**EXERCISE INSTRUCTIONS:** The data must be written out once more, precisely as given.

╔══

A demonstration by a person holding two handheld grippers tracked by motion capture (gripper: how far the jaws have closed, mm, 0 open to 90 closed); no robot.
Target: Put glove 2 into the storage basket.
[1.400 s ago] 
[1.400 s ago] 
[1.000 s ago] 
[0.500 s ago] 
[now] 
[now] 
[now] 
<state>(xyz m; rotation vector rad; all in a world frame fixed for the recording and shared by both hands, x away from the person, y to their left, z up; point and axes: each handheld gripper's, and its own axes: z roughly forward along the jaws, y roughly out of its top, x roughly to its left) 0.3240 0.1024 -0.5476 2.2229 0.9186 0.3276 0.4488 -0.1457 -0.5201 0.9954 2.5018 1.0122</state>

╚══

**TASK SOLUTION:**
A demonstration by a person holding two handheld grippers tracked by motion capture (gripper: how far the jaws have closed, mm, 0 open to 90 closed); no robot.
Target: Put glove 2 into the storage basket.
[1.400 s ago] 
[1.400 s ago] 
[1.000 s ago] 
[0.500 s ago] 
[now] 
[now] 
[now] 
<state>(xyz m; rotation vector rad; all in a world frame fixed for the recording and shared by both hands, x away from the person, y to their left, z up; point and axes: each handheld gripper's, and its own axes: z roughly forward along the jaws, y roughly out of its top, x roughly to its left) 0.3240 0.1024 -0.5476 2.2229 0.9186 0.3276 0.4488 -0.1457 -0.5201 0.9954 2.5018 1.0122</state>

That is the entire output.